Among the performances in promotion of national culture we can include the celebration of the anniversaries of the “national geniuses,”[19] which were of great significance nationwide. Of outstanding importance was the commemoration of the death of Count István Széchenyi (1791–1860), who played a key role in the modernization of Hungary and also supported the cause of the National Theater,[20] or the anniversaries of Ferenc Kazinczy (1759–1831)[21] and Károly Kisfaludy.[22] They were leading figures of the Hungarian language renewal, which was connected to the development of Hungarian theatricals.
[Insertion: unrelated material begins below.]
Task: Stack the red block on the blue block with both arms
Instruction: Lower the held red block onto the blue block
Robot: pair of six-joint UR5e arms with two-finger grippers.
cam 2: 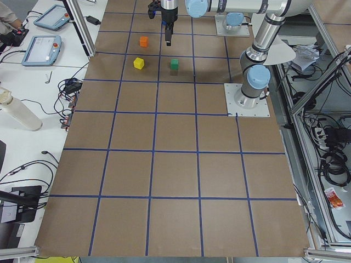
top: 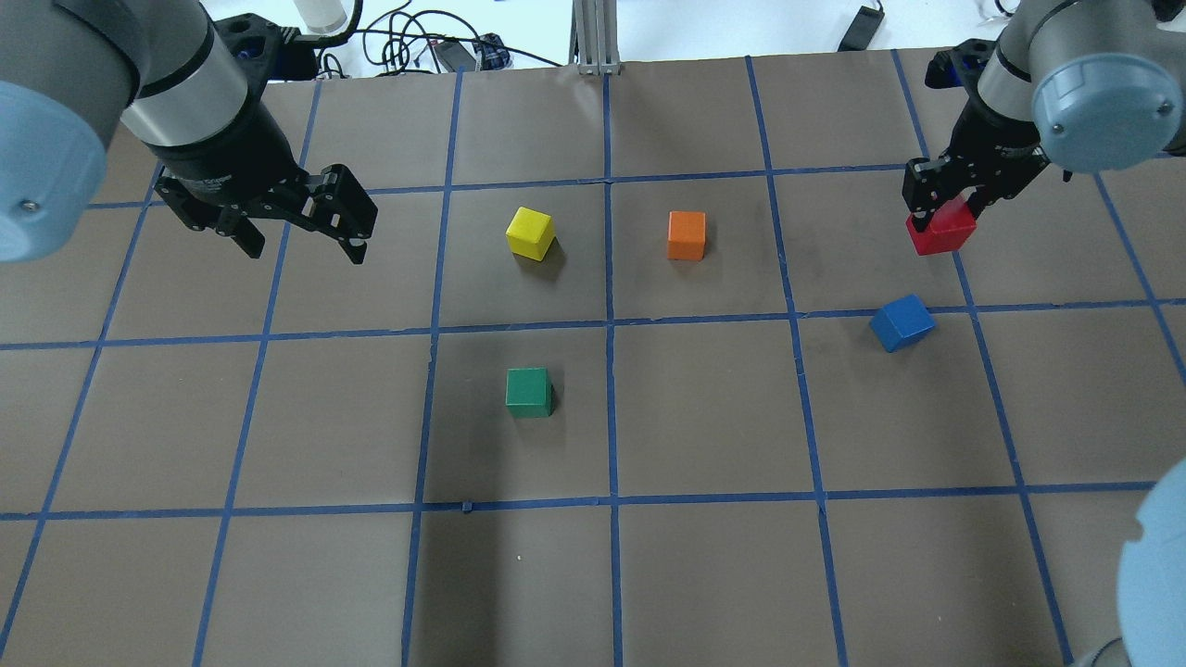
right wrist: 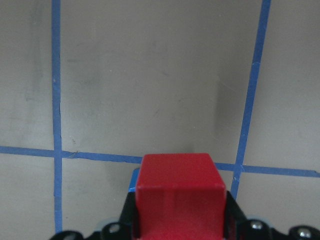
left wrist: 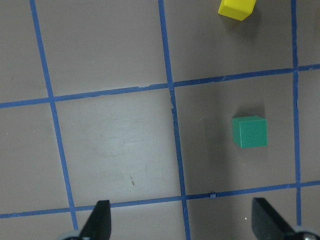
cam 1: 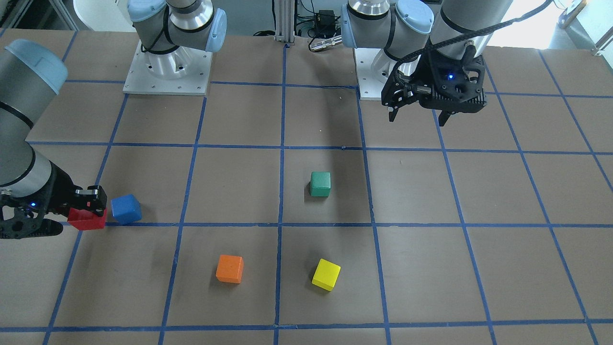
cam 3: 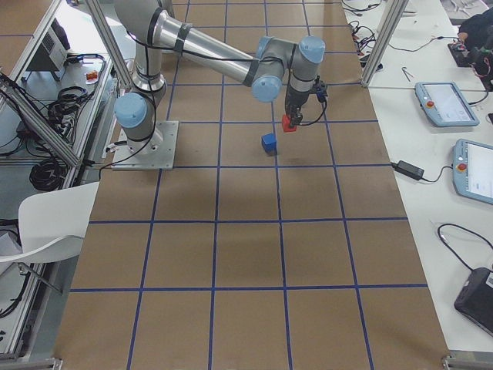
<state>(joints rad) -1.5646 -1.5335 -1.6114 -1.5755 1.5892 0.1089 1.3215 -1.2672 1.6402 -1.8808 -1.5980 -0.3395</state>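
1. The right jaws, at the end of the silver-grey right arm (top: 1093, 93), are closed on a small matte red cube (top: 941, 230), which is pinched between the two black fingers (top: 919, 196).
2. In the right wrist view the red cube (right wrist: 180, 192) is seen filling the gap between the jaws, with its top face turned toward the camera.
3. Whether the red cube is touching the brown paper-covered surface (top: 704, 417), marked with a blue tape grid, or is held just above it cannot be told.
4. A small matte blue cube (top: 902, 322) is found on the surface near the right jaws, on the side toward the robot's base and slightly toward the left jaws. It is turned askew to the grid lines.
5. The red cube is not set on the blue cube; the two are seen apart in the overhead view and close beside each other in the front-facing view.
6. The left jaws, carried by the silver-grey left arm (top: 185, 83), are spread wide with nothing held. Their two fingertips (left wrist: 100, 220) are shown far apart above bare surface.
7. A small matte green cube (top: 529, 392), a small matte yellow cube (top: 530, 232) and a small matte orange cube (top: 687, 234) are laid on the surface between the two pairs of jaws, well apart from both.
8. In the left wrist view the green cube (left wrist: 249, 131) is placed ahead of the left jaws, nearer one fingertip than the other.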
Regarding the occasions of political representation, the almost one hundred performances ordered in honor of the members of the Habsburg family stand out even just due to their great number (see Table 1 and Appendix). The first major celebration organized in the theater for a member of the Habsburg family was the birthday of Archduke Joseph (1776–1847), Palatine of Hungary.[23] It was due to him that the Pest Hungarian Theater was first illuminated with gas lamps on March 9, 1838. The festive lighting had since become an almost permanent accompaniment to the extraordinary events of the National Theater. At the performances given in honor of the Palatine, a wide range of the National Theater’s repertoire was played.[24] The operas performed included Vincezo Bellini’s Norma and Beatrice di Tenda, Károly Thern’s[25] Gizul, and Étienne Méhul’s Joseph. Ferenc Erkel’s music to a népszínmű (song-play)[26] entitled Két pisztoly (Two pistols)[27] was performed on two occasions in 1844 to celebrate Archduke Joseph’s anniversary and name day.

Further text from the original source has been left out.